How FutureAGI Handles Data Granularity

FutureAGI’s approach is “capture high, aggregate up.” Traces from traceAI-langchain, traceAI-openai-agents, and traceAI-mcp record span-level data with attributes including agent.trajectory.step, llm.token_count.prompt, llm.token_count.completion, span duration, evaluator name, and decision. Each Dataset row stores its source id, ingestion timestamp, reviewer, evaluator output, and bin labels.

A practical workflow: an SRE sees an aggregate eval-fail-rate climb from 2% to 4% on a Groundedness metric. They drill from the dashboard’s daily aggregate into per-route, then per-prompt-version, then per-trace, then per-span. The granular trace shows the failing step had retrieved a particular vendor source. The fix is targeted: quarantine the source, add a regression eval, and re-run only the affected cohort. Without span-level granularity, the same investigation would have stopped at “the metric got worse.”

Agent Command Center routing policies use granular data too: cost-optimized routing decides per-request, not per-tenant, by reading the prompt-token bin. model fallback triggers on per-trace evaluator scores, not on hourly averages. Unlike Prometheus recording rules configured only as daily rollups, FutureAGI’s design preserves span-level evidence with retention controls so privacy obligations are still met. The engineer’s next move is concrete: drill into the trace, run a regression eval against the affected slice, and tighten the route or rubric.
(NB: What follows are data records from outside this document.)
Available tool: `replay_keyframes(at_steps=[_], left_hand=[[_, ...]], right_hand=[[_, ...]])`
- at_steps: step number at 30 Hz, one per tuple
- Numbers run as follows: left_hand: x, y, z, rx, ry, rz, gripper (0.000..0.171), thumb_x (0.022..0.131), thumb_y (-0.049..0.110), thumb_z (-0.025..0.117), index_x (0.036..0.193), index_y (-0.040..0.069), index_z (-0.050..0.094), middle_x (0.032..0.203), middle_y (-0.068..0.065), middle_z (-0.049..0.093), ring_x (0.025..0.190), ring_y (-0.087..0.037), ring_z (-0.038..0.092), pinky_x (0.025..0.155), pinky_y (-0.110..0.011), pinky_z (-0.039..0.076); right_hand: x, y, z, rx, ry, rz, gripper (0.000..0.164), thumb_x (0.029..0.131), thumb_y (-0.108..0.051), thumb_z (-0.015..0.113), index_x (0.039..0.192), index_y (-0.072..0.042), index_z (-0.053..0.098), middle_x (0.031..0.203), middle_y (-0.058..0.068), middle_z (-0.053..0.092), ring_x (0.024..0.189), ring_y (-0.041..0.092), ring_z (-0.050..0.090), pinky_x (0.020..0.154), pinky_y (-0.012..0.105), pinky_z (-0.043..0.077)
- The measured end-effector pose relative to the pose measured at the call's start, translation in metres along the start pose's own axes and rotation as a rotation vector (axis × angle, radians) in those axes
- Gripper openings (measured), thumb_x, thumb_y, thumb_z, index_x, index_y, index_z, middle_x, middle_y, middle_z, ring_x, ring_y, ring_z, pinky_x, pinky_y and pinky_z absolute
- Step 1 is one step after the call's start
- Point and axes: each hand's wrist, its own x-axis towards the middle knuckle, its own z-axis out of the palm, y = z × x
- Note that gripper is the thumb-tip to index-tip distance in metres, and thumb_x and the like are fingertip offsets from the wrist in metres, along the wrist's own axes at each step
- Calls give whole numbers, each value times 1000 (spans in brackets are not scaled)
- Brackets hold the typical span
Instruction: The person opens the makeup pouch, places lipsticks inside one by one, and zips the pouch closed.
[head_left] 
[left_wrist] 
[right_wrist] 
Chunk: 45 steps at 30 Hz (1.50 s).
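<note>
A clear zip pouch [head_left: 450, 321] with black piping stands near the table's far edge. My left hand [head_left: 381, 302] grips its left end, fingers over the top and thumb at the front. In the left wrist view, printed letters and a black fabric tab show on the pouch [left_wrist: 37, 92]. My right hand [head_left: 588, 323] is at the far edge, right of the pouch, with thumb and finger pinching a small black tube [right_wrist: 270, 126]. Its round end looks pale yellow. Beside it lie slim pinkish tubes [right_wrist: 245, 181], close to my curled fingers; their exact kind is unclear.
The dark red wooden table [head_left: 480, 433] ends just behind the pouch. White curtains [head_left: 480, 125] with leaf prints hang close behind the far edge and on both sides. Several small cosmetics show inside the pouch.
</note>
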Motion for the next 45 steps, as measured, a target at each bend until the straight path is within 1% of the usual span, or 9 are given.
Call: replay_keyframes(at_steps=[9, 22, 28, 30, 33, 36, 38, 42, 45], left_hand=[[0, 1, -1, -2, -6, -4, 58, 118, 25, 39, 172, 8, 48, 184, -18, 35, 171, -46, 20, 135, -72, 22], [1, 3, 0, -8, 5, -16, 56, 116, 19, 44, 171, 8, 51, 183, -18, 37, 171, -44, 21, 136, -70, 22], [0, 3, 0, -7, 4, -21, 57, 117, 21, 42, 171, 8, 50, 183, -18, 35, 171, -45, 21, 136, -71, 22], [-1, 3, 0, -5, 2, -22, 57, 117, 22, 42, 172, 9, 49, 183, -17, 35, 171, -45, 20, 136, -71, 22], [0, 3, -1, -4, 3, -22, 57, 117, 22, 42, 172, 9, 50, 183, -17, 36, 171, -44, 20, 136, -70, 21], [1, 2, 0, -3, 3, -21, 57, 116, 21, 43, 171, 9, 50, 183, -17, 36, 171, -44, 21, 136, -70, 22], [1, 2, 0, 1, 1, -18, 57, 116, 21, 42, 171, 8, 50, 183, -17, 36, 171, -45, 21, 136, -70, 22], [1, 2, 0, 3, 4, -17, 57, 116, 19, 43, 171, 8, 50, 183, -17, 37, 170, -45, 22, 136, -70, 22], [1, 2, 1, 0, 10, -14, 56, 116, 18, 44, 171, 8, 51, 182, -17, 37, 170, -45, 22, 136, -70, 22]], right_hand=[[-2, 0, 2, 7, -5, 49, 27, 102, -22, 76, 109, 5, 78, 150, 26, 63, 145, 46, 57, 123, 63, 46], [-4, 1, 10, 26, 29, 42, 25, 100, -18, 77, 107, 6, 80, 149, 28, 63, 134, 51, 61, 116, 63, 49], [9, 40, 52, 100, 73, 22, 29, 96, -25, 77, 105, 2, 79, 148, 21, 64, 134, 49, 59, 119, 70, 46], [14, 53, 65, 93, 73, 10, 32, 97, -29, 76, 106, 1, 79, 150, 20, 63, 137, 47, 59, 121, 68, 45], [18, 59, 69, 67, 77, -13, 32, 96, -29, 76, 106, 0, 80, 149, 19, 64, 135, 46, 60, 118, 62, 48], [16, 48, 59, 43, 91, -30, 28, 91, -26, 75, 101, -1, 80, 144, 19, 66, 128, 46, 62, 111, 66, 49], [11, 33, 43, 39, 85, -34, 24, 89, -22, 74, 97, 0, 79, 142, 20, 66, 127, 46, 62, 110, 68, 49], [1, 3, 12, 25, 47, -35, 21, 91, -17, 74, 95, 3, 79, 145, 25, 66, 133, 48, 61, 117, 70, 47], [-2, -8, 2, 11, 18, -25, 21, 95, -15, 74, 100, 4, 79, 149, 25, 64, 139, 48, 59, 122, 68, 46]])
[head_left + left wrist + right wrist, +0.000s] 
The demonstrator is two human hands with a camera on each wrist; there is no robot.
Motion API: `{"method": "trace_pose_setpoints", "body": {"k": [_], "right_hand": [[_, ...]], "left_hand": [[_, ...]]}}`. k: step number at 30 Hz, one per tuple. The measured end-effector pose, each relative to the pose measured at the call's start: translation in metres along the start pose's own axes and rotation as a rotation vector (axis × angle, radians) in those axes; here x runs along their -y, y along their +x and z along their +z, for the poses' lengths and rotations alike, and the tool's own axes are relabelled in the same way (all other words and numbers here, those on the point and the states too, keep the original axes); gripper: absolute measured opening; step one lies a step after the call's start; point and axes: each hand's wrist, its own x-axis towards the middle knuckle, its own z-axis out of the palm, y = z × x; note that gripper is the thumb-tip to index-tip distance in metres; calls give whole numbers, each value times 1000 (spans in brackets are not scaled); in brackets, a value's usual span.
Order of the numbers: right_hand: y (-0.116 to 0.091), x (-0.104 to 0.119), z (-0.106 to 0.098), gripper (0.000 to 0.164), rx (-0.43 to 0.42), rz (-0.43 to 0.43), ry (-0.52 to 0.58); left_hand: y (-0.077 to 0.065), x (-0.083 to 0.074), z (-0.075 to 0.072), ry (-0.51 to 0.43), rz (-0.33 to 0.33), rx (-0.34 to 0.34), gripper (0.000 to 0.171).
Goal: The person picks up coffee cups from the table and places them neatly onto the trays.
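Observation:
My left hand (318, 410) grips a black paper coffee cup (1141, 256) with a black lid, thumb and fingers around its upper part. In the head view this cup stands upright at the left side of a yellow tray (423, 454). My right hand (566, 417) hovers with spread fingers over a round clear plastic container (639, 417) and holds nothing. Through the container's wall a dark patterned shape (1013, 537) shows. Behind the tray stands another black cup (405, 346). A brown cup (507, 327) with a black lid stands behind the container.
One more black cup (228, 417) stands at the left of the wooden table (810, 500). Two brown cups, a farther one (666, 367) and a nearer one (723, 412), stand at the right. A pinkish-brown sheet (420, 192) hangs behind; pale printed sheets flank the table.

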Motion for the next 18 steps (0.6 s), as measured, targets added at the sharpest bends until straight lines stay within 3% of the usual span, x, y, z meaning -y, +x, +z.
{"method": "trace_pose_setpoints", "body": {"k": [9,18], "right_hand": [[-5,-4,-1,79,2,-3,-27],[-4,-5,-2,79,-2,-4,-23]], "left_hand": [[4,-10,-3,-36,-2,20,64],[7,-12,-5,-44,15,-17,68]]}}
How to Measure or Detect Data Granularity

Granularity itself is observable as a property of your data store:

Span-attribute coverage — share of spans carrying agent.trajectory.step, llm.token_count.*, evaluator-score, route, and prompt-version.
Drill-down depth — number of dashboard levels (route → prompt-version → trace → span) supported without re-aggregating.
AggregatedMetric outputs — bins computed on top of granular rows; if an aggregator can’t reproduce a daily total from raw rows, granularity is broken.
Audit-readiness — time to answer a “show me request X” query end-to-end.
Storage cost per million spans — granularity has a price; track it so retention policy stays defensible.

from fi.evals import AggregatedMetric, GroundTruthMatch

agg = AggregatedMetric(metrics=[GroundTruthMatch()])
# Aggregate up from row-level scores; granular rows must remain queryable.

Common mistakes

Capturing only aggregates. Daily totals are cheap and useless when a regression hits.
Capturing too much without retention. Span-level granularity needs a retention policy or the bill gets ugly fast.
Skipping span attributes. A span without agent.trajectory.step or evaluator name is half a record.
Confusing granularity with privacy. Coarse data can still expose individuals via re-identification; granularity choice does not replace minimization.
Aggregating at write time. Pre-aggregating destroys evidence that auditors and engineers later need.